See "Plan of Distribution". This document also relates to such additional
shares of common stock as may be issued to the selling stockholders as a result
of future stock adjustments, in respect of the shares of common stock covered
by this document.

The selling stockholders and any broker or dealer that participates in the
distribution of the shares of common stock offered by this document may be
deemed to be "underwriters," as that term is construed within the meaning of
the Securities Act of 1933, as amended. Any profit on the sale of the shares of
common stock by them and any discounts and commission received by such broker
or dealer may be deemed to be underwriting discounts and commissions under the
Securities Act.

Nabors will not receive any part of the proceeds from sales made under this
document. All expenses of registration incurred in connection with the offering
being made by this document are being borne by Nabors, but any brokerage
commissions and other expenses incurred by a selling stockholder will be borne
by such selling stockholder.

Nabors' common stock trades on the American Stock Exchange. On September 7,
2000, the closing price of the common stock on such exchange was $51.375.
Nabors' principal executive offices are located at 515 W. Greens Road, Suite
1200, Houston, Texas 77067 and its telephone number is 281-874-0035.

THESE SECURITIES HAVE NOT BEEN APPROVED OR DISAPPROVED BY THE SECURITIES AND
EXCHANGE COMMISSION OR ANY OTHER STATE SECURITIES COMMISSION NOR HAS THE
SECURITIES AND EXCHANGE COMMISSION PASSED UPON THE ACCURACY OR ADEQUACY OF THIS
PROSPECTUS. ANY REPRESENTATION TO THE CONTRARY IS A CRIMINAL OFFENSE.
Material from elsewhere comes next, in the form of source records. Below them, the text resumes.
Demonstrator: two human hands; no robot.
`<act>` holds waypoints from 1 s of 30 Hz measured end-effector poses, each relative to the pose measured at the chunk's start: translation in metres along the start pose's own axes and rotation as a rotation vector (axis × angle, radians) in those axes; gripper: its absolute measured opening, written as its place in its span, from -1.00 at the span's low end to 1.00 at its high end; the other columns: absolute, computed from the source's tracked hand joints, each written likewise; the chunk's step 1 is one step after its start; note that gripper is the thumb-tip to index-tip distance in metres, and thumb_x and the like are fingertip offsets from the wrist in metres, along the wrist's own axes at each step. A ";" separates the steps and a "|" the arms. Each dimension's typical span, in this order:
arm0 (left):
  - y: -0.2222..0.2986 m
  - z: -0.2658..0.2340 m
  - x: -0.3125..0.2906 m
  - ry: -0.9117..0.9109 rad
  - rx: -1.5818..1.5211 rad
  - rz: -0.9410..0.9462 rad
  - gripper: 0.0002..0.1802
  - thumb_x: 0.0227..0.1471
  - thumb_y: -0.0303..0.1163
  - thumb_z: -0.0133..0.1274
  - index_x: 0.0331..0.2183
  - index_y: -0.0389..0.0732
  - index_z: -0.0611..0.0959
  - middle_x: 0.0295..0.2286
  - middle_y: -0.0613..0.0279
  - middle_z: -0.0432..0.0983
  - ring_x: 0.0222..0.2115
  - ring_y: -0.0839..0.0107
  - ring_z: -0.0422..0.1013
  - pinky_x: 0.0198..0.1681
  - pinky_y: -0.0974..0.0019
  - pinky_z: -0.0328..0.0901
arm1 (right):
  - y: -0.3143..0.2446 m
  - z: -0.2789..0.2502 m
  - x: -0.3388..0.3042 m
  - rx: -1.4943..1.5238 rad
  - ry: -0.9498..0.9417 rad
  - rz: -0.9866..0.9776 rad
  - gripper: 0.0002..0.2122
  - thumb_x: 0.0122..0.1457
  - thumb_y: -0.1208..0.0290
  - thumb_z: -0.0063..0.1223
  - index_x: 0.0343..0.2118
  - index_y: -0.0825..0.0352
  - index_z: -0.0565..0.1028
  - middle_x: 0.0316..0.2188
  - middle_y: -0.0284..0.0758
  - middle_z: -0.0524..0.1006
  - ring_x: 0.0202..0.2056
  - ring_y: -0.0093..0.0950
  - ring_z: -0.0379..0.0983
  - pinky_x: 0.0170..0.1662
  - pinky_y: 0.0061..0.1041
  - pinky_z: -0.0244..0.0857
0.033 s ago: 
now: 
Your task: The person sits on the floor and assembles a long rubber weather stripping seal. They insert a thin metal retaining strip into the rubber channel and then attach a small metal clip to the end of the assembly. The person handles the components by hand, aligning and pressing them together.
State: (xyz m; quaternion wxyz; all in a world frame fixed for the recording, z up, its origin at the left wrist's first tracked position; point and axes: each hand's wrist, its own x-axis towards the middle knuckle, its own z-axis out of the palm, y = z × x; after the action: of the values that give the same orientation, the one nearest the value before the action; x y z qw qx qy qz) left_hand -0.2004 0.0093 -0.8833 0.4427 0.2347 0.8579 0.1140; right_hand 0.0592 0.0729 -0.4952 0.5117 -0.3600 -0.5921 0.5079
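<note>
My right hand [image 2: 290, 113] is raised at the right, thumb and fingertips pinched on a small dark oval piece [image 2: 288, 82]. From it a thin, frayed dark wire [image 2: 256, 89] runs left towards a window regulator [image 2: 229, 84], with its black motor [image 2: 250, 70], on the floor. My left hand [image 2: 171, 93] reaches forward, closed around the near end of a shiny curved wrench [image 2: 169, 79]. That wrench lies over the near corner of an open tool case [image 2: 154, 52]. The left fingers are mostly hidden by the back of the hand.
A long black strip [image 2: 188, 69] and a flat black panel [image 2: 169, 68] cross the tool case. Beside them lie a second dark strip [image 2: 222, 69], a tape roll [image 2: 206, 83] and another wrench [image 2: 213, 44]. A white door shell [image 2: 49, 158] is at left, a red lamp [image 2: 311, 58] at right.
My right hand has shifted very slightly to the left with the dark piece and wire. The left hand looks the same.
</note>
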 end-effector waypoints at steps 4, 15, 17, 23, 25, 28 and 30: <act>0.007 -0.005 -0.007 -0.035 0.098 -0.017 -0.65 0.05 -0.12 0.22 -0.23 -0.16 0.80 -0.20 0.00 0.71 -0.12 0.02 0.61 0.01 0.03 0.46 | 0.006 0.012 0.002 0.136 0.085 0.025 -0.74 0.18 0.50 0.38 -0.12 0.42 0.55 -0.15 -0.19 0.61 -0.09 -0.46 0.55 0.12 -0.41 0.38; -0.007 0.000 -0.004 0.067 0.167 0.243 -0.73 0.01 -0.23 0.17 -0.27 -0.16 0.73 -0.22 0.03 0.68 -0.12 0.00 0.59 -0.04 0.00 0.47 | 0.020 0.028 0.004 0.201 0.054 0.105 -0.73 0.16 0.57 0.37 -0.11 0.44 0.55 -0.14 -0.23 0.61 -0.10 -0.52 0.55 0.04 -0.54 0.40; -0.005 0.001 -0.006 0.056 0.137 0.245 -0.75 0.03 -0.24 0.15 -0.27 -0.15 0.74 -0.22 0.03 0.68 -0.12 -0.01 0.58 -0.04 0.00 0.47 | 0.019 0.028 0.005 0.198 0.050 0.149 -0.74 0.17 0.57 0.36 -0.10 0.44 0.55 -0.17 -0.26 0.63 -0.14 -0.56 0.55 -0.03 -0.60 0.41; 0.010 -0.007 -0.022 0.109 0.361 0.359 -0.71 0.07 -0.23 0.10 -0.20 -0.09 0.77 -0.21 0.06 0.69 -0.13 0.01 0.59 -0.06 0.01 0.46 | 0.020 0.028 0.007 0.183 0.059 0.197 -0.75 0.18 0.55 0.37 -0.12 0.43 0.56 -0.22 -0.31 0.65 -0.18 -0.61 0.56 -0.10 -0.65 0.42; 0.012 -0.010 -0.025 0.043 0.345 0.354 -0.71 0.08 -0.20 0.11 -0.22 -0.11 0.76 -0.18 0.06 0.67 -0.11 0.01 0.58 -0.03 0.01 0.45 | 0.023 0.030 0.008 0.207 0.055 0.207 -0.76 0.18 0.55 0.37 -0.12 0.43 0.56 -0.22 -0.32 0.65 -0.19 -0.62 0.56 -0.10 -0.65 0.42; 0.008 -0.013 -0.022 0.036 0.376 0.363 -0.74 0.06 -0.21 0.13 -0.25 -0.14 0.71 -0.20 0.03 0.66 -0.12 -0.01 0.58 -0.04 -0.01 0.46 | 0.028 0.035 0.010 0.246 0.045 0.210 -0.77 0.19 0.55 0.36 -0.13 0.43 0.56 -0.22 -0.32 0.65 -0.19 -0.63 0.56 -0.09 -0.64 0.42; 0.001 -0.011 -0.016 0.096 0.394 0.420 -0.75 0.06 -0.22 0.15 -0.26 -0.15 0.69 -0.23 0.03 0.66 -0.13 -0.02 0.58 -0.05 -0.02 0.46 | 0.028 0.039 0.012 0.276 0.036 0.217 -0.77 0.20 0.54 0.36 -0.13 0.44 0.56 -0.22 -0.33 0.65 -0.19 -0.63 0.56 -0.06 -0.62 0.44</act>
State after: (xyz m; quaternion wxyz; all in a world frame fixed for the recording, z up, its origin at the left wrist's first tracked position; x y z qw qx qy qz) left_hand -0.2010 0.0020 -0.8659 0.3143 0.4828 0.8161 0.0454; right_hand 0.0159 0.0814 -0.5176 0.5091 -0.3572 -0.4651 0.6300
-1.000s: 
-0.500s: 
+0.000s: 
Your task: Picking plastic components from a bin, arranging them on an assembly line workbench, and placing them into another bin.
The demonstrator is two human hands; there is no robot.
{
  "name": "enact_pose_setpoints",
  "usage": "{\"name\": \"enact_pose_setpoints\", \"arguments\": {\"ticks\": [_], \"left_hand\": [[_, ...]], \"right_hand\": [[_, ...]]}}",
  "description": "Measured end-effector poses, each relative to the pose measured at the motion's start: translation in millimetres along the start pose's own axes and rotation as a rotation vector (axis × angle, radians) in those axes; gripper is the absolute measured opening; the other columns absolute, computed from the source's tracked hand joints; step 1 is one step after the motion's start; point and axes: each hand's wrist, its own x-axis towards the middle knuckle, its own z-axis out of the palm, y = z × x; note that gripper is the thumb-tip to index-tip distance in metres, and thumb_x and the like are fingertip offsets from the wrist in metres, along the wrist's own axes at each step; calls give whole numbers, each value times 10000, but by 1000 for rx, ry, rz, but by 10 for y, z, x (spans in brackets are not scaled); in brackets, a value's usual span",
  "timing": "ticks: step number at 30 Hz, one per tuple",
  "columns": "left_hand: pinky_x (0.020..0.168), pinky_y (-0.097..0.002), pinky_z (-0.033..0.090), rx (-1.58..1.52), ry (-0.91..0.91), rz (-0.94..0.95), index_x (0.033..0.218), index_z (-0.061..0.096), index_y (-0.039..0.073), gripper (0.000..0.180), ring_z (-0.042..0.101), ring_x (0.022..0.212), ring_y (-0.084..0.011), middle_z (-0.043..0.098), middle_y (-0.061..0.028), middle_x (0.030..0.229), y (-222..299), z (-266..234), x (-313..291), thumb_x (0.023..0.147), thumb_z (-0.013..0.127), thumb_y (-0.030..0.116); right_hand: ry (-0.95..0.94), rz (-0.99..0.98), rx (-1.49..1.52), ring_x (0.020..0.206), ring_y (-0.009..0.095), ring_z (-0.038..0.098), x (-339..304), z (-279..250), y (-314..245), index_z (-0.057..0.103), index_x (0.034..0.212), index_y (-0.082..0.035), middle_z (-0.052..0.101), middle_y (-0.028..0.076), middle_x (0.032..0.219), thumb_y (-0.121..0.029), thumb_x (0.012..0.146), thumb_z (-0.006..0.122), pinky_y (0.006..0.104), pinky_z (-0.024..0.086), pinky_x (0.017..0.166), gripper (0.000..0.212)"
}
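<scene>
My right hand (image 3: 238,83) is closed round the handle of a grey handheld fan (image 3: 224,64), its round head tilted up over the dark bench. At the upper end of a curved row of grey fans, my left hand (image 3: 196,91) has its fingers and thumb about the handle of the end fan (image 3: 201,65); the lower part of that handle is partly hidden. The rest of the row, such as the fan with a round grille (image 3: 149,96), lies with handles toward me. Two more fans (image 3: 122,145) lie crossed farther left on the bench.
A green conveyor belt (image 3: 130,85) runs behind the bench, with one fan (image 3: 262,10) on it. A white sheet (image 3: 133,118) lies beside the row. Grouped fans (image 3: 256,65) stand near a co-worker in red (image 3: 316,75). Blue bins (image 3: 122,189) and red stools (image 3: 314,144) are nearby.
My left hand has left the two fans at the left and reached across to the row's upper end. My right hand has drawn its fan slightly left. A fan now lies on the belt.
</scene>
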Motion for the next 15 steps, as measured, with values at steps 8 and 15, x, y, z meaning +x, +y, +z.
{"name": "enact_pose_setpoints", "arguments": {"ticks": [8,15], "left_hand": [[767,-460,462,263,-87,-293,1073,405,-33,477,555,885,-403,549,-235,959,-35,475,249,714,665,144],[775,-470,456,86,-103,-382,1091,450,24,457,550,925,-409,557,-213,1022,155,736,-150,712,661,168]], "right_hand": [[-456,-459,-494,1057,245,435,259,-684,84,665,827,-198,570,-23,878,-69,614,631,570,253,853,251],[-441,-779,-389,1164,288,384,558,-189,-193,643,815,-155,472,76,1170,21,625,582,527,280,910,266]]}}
                THE DATE OF THIS PROSPECTUS IS SEPTEMBER 8, 2000


                                 Page 3 of 11


<PAGE>   4




                             AVAILABLE INFORMATION

         Nabors is subject to the information requirements of the Securities
Exchange Act of 1934, as amended, and in accordance with such act files reports
and other information with the Securities and Exchange Commission. Copies of
such material may be obtained from the Public Reference Section of the
Commission at its principal office at 450 Fifth Street, N.W., Washington, D.C.
20549 at prescribed rates. In addition, such reports and other information can
be inspected and copied at the Commission's facilities referred to above and at
the public reference facilities at the Regional Offices of the Commission
located at Seven World Trade Center, 13th Floor, New York, New York 10048 and
the Northwest Atrium Center, 500 West Madison Street, Suite 1400, Chicago,
Illinois 60661. Nabors is an electronic filer under the EDGAR (Electronic Data
Gathering, Analysis and Retrieval) system maintained by the Commission. The
Commission maintains a site on the Internet (http://www.sec.gov) that contains
reports and other information regarding companies that file electronically with
the Commission. Nabors' common stock trades on the American Stock Exchange, and
the reports and other information may also be inspected and copied at the
American Stock Exchange, 86 Trinity Place, New York, New York 10006.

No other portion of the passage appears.